The problem – Show each line from the listing that includes the word "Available".

Given information –
>>>>>
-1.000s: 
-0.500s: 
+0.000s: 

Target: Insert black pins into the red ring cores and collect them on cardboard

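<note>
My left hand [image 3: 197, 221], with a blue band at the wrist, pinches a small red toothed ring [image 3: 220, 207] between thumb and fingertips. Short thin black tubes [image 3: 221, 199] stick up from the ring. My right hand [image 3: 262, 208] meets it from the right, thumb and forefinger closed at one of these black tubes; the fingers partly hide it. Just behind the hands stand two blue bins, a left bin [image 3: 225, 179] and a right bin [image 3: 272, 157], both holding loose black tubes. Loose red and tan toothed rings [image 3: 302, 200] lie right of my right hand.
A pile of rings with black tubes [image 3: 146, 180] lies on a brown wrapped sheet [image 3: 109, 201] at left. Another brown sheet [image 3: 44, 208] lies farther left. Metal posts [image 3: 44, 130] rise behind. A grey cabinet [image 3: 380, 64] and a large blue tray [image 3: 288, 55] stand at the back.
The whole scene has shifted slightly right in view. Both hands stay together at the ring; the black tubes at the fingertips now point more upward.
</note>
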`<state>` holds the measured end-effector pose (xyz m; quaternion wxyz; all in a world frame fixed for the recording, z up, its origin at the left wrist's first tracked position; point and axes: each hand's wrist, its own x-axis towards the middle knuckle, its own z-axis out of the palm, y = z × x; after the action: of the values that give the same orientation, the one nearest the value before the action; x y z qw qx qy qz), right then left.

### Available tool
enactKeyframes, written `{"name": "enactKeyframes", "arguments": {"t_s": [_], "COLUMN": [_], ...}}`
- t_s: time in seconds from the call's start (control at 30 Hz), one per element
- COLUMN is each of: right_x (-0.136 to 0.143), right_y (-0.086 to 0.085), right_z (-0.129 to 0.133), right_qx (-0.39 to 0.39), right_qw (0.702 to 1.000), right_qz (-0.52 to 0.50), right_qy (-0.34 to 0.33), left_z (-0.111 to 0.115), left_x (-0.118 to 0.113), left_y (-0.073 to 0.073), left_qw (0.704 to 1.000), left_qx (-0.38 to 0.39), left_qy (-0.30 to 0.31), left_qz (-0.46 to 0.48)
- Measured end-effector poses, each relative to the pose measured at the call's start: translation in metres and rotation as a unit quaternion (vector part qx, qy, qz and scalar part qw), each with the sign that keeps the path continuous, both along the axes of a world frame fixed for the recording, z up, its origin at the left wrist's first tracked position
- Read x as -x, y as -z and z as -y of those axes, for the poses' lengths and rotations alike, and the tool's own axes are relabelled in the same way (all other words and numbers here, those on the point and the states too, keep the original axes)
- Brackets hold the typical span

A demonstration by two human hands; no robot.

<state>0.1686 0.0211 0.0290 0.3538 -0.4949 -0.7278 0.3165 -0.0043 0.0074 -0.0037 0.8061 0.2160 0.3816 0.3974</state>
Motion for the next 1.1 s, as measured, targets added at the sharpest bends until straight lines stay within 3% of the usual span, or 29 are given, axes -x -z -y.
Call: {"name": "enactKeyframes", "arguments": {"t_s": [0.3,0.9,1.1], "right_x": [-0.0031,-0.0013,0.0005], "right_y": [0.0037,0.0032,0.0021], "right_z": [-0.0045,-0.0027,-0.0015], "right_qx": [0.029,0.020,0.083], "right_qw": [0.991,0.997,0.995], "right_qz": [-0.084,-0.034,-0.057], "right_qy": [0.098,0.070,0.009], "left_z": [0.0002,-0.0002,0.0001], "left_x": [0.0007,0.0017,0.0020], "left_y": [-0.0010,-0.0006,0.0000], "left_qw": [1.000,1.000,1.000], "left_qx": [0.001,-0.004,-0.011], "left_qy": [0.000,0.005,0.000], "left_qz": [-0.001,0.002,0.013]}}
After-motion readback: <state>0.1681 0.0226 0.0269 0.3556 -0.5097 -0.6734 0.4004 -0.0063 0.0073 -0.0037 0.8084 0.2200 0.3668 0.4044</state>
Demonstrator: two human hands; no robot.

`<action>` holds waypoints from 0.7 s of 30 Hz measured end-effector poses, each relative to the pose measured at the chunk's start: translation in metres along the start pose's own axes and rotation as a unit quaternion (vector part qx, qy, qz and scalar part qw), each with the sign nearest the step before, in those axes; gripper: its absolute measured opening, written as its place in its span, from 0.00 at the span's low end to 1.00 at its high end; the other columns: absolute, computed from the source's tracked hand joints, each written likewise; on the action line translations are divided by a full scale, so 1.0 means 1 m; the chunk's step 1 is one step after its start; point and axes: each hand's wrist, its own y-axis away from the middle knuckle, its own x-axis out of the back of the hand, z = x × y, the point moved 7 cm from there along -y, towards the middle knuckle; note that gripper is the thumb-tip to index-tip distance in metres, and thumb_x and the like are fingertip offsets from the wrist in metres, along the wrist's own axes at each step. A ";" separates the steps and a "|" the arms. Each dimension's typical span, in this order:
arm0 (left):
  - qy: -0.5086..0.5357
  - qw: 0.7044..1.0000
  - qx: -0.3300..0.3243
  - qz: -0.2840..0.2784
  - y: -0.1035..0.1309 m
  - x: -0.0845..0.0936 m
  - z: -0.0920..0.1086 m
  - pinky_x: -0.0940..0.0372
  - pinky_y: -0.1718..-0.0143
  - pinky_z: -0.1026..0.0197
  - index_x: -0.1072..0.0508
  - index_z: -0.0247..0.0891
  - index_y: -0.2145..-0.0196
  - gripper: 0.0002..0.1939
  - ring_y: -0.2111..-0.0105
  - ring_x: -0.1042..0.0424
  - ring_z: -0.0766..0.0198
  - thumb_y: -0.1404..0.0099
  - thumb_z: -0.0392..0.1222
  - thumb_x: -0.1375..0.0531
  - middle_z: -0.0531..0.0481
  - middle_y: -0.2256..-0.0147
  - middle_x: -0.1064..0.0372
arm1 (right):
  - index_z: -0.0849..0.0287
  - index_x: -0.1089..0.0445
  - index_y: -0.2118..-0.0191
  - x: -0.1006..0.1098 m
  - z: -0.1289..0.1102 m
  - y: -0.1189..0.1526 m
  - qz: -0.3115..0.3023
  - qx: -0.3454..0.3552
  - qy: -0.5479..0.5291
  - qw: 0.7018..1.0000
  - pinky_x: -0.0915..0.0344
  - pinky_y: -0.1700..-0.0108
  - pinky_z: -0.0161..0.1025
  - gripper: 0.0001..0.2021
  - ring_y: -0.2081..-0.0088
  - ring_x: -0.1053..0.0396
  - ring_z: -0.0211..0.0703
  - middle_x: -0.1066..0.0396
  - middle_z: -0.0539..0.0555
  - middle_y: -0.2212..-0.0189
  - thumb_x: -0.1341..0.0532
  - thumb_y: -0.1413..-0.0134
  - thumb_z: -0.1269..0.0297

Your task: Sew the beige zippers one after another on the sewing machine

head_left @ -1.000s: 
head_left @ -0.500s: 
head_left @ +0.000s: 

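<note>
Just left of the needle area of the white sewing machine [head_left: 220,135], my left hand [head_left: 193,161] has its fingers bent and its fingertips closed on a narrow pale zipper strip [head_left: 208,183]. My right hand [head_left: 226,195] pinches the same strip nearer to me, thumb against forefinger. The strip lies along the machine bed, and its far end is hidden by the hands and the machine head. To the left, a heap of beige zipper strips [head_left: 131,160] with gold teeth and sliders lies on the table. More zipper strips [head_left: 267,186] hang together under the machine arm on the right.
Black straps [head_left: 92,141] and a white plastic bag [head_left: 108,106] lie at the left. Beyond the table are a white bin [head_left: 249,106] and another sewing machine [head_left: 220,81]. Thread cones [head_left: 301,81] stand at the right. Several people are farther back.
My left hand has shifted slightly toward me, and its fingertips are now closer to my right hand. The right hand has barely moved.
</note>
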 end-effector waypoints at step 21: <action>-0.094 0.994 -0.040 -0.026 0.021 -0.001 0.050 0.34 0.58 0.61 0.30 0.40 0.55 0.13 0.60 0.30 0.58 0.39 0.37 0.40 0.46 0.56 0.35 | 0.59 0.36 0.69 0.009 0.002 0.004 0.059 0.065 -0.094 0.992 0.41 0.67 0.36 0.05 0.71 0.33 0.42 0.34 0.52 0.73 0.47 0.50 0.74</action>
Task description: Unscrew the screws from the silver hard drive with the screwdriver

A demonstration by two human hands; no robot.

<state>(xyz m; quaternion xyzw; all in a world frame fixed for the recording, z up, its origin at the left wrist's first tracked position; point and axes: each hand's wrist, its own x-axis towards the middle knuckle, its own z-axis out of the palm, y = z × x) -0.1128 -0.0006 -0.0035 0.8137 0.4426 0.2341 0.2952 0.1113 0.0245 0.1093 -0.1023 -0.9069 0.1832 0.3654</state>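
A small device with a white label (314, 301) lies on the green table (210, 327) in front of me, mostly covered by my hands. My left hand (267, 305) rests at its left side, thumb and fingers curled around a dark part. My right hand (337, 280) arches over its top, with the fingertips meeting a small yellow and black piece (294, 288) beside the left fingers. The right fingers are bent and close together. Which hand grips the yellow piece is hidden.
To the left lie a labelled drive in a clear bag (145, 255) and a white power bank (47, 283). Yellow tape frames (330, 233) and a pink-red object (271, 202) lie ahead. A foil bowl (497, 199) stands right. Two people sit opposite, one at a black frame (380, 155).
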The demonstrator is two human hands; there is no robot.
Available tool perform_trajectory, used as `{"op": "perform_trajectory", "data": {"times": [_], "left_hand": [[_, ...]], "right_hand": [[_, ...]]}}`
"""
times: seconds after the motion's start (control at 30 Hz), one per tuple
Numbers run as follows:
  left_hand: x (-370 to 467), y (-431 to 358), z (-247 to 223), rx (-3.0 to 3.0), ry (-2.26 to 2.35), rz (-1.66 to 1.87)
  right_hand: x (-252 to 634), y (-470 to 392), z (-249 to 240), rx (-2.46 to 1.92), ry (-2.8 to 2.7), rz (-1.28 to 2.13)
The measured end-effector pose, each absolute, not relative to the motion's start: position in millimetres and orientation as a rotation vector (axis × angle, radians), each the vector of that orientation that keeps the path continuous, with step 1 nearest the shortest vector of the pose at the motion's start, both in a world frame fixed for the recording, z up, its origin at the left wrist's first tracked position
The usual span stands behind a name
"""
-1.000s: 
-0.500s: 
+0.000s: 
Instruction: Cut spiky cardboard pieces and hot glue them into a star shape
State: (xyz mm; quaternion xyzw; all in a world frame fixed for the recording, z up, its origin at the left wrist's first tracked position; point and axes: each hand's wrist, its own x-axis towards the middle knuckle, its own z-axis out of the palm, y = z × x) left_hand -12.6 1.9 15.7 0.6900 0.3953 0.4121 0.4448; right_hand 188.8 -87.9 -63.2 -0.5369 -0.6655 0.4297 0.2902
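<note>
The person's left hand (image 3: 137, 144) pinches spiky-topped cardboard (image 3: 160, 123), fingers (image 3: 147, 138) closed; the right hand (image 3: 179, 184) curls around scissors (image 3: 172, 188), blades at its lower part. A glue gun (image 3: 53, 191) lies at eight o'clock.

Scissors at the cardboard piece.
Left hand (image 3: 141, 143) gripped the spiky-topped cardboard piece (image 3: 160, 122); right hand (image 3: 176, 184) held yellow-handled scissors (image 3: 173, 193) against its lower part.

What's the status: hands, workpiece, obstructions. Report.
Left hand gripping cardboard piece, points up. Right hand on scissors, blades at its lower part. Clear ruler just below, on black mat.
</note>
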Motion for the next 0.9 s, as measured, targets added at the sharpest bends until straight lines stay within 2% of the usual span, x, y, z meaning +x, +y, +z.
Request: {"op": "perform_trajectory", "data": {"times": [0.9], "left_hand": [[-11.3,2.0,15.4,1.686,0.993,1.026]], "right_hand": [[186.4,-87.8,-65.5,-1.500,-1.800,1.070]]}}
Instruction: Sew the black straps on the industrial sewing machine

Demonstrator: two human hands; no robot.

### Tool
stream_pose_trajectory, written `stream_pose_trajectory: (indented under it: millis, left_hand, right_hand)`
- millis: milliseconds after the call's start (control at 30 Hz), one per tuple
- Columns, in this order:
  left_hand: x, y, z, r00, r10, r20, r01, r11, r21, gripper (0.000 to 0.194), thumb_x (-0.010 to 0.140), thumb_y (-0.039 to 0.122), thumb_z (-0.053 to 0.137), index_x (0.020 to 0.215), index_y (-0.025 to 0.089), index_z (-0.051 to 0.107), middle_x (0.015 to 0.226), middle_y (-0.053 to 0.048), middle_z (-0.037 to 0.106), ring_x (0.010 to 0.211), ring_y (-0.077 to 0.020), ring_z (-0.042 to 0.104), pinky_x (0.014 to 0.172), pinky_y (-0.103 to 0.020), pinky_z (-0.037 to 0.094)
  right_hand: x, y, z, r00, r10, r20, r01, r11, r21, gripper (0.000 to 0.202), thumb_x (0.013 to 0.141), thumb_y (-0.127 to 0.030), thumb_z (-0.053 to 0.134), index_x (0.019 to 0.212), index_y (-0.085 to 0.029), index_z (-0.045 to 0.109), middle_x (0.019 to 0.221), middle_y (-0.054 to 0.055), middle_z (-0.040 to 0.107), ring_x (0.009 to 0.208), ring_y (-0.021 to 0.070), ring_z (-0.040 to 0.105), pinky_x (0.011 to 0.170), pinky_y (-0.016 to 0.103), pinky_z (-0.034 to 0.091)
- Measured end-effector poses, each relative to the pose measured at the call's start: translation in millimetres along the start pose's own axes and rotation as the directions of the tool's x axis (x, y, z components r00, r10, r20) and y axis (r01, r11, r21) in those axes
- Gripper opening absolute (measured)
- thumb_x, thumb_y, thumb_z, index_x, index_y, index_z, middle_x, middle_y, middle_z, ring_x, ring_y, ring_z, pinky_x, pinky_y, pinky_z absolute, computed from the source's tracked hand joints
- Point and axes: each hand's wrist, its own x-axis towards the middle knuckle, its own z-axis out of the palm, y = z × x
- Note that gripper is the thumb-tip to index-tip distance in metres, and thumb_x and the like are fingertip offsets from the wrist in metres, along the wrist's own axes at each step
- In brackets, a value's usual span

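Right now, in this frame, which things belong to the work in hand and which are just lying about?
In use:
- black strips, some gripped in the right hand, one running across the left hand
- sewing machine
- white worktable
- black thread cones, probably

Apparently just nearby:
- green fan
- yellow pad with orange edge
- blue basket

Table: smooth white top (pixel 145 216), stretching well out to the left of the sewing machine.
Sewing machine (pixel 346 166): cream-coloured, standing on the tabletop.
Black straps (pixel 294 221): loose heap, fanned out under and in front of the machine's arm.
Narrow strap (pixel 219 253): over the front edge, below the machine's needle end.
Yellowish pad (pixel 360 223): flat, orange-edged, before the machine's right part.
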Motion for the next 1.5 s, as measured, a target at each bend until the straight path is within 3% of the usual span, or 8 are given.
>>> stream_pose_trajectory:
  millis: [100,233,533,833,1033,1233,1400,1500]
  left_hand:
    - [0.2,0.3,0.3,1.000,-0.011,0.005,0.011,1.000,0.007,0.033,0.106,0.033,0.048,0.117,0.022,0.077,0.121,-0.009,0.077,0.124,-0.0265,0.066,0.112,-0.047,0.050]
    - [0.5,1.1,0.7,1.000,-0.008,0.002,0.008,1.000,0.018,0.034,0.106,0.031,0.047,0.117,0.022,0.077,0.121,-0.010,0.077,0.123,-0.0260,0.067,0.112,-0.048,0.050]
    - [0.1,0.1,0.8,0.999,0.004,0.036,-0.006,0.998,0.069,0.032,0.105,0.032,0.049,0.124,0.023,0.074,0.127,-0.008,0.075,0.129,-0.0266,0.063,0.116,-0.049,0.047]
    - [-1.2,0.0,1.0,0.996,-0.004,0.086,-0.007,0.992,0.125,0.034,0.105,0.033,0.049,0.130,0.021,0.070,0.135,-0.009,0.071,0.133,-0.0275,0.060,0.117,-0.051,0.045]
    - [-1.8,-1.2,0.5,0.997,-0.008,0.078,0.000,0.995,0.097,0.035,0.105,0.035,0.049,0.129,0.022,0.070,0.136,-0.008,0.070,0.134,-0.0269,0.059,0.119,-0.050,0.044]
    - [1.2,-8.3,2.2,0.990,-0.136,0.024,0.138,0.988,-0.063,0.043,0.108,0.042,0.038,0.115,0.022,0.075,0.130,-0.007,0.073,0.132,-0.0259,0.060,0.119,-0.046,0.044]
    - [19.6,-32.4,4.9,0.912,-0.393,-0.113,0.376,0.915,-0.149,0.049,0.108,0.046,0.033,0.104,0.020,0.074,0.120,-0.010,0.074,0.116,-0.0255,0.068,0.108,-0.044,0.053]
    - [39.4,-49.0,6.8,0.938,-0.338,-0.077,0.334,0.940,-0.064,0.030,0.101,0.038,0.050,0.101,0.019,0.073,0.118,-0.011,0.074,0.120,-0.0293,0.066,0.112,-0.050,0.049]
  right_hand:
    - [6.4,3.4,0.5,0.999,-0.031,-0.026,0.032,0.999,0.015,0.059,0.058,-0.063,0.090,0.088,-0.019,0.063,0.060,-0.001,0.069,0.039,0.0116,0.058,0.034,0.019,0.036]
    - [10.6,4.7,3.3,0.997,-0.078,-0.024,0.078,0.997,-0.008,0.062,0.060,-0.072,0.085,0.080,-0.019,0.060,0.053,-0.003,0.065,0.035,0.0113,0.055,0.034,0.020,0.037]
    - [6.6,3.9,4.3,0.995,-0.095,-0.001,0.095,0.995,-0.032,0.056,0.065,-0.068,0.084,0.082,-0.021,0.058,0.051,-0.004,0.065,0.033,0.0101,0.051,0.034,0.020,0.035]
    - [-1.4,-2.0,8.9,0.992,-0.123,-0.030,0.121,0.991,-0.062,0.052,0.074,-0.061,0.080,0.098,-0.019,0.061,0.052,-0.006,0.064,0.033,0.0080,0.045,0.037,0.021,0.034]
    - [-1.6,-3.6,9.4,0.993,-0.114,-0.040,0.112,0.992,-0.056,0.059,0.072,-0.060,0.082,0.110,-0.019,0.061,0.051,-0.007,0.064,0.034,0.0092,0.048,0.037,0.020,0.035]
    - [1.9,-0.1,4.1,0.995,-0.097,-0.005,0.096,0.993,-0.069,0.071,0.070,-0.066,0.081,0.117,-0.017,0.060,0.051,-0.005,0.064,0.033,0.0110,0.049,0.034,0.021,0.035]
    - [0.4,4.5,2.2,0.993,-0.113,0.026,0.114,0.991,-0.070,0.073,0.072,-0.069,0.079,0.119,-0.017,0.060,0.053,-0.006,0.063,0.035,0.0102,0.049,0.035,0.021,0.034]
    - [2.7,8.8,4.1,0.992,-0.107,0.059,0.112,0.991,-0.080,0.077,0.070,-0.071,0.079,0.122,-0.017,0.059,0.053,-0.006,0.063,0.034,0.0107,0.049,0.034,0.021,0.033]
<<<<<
Result of the task –
### Available tool
Available tool perform_trajectory, used as `{"op": "perform_trajectory", "data": {"times": [_], "left_hand": [[_, ...]], "right_hand": [[_, ...]]}}`

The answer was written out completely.